EXERCISE REQUIREMENTS:
For every line in the material, produce an exact copy.

INPUT DATA:
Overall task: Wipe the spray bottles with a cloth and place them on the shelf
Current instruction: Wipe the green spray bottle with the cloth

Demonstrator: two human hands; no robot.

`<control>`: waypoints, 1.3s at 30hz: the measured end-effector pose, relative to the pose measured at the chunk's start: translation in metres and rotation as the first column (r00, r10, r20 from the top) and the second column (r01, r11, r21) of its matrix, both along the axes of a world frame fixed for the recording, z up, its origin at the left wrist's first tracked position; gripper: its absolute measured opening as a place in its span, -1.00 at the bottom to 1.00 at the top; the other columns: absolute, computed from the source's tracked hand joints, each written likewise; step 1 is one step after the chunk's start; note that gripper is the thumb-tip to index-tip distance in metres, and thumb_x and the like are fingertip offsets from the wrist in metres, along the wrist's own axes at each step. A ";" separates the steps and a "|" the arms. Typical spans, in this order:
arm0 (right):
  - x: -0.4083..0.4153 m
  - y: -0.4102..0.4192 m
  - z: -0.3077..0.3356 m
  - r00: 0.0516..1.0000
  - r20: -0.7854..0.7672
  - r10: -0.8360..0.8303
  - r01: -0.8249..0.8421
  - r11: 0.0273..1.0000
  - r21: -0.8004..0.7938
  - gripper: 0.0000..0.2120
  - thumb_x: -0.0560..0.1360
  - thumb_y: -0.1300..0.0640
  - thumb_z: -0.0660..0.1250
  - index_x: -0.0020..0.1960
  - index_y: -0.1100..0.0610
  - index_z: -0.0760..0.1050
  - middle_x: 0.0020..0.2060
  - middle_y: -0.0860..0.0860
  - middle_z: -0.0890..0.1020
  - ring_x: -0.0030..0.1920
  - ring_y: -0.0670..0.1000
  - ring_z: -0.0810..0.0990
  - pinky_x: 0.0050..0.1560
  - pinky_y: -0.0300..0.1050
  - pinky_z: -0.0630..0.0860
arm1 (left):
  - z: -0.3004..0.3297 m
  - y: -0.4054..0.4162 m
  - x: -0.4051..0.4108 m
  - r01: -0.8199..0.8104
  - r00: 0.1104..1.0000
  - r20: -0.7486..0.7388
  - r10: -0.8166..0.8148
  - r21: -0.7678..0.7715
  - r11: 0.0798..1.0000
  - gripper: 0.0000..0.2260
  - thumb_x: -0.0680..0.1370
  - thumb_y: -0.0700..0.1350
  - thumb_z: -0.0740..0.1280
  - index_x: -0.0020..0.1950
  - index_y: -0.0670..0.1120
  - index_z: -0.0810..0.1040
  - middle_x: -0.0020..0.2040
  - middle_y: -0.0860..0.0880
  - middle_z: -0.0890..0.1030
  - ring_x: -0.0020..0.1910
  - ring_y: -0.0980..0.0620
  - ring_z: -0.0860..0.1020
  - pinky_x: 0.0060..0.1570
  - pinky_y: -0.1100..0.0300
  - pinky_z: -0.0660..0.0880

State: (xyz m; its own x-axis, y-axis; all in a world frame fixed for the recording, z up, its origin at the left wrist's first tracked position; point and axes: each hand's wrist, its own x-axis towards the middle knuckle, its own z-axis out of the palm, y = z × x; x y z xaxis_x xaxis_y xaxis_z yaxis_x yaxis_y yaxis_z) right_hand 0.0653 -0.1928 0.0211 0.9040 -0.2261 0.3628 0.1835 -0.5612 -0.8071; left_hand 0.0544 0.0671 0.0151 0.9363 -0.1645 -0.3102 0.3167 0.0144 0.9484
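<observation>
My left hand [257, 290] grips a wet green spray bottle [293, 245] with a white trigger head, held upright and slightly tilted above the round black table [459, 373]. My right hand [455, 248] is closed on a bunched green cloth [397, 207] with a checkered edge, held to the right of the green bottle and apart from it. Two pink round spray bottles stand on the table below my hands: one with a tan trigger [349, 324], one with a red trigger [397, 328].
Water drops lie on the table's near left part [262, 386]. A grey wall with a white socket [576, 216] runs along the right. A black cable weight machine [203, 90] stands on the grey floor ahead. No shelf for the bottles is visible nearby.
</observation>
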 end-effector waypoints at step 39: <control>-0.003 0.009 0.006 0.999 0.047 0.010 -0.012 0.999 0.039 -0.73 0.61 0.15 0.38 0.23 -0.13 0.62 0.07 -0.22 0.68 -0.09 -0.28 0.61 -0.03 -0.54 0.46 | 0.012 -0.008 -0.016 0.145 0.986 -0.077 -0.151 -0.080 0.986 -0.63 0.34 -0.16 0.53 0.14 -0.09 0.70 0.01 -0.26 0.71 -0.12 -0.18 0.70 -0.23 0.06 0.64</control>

RESPONSE AREA:
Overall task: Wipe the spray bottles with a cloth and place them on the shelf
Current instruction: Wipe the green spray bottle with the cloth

Demonstrator: two human hands; no robot.

`<control>`: waypoints, 1.3s at 30hz: the measured end-effector pose, relative to the pose measured at the chunk's start: translation in metres and rotation as the first column (r00, r10, r20 from the top) and the second column (r01, r11, r21) of its matrix, both along the axes of a world frame fixed for the recording, z up, its origin at the left wrist's first tracked position; gripper: its absolute measured opening as a place in its span, -1.00 at the bottom to 1.00 at the top; the other columns: absolute, computed from the source's tracked hand joints, each written likewise; step 1 is one step after the chunk's start; note that gripper is the thumb-tip to index-tip distance in metres, and thumb_x and the like are fingertip offsets from the wrist in metres, along the wrist's own axes at each step. A ";" separates the steps and a "|" the arms. Typical spans, in this order:
arm0 (right):
  - x: -0.4083..0.4153 m
  - y: -0.4102..0.4192 m
  - z: -0.3077..0.3356 m
  - r00: 0.0516..1.0000
  - r20: -0.7854..0.7672
  - r10: -0.8360..0.8303
  - r01: -0.8249..0.8421
  - r11: 0.0273..1.0000
  - r21: -0.8004..0.7938
  - gripper: 0.0000..0.2120
  - thumb_x: -0.0560..0.1360
  - thumb_y: -0.1300..0.0640
  - thumb_z: -0.0660..0.1250
  - index_x: -0.0020..0.1960
  - index_y: -0.1100..0.0610
  - index_z: -0.0760..0.1050
  - middle_x: 0.0020..0.2060
  - middle_y: -0.0860..0.0860
  - middle_z: -0.0890..0.1020
  - ring_x: -0.0030..0.1920
  - ring_y: -0.0670..0.1000
  - ring_z: -0.0810..0.0990
  - pinky_x: 0.0050..0.1560
  - pinky_y: -0.0300..0.1050
  - pinky_z: -0.0630..0.0860
arm1 (left):
  - z: -0.3004..0.3297 m
  - y: -0.4054..0.4162 m
  - x: -0.4051..0.4108 m
  - r01: -0.8199..0.8104
  - r00: 0.1104..1.0000
  - r20: -0.7486..0.7388
  - r10: -0.8166..0.8148
  - r21: -0.7678..0.7715
  - r11: 0.0798..1.0000
  - gripper: 0.0000..0.2260
  - thumb_x: -0.0680..0.1370
  - thumb_y: -0.0700..0.1350
  - thumb_z: -0.0740..0.1280
  - index_x: -0.0020..0.1950
  - index_y: -0.0670..0.1120
  - index_z: -0.0810..0.1040
  - middle_x: -0.0020..0.2040
  - middle_y: -0.0860..0.0880
  - middle_z: -0.0890..0.1030
  - ring_x: -0.0020..0.1910
  - ring_y: -0.0980..0.0620
  - ring_z: -0.0860..0.1020
  - pinky_x: 0.0060..0.1570
  - pinky_y: -0.1100..0.0300
  - pinky_z: -0.0660..0.0880

State: (xyz m; its own x-axis, y-axis; all in a world frame fixed for the recording, z up, its origin at the left wrist's first tracked position; point and axes: each hand's wrist, its own x-axis towards the middle knuckle, its own z-axis out of the palm, y = z × x; x y z xaxis_x xaxis_y xaxis_z yaxis_x yaxis_y yaxis_z) right_hand 0.0653 -0.1928 0.0211 0.9040 -0.2261 0.3628 0.1835 -0.5612 -0.8071; left_hand 0.0544 0.0671 0.0151 0.9363 -0.1645 -0.3102 0.3167 0.0144 0.9484
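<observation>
My left hand [257, 290] grips a wet green spray bottle [293, 245] with a white trigger head, held upright and slightly tilted above the round black table [459, 373]. My right hand [455, 248] is closed on a bunched green cloth [397, 207] with a checkered edge, held to the right of the green bottle and apart from it. Two pink round spray bottles stand on the table below my hands: one with a tan trigger [349, 324], one with a red trigger [397, 328].
Water drops lie on the table's near left part [262, 386]. A grey wall with a white socket [576, 216] runs along the right. A black cable weight machine [203, 90] stands on the grey floor ahead. No shelf for the bottles is visible nearby.
</observation>
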 end-effector waypoints at step 39: <control>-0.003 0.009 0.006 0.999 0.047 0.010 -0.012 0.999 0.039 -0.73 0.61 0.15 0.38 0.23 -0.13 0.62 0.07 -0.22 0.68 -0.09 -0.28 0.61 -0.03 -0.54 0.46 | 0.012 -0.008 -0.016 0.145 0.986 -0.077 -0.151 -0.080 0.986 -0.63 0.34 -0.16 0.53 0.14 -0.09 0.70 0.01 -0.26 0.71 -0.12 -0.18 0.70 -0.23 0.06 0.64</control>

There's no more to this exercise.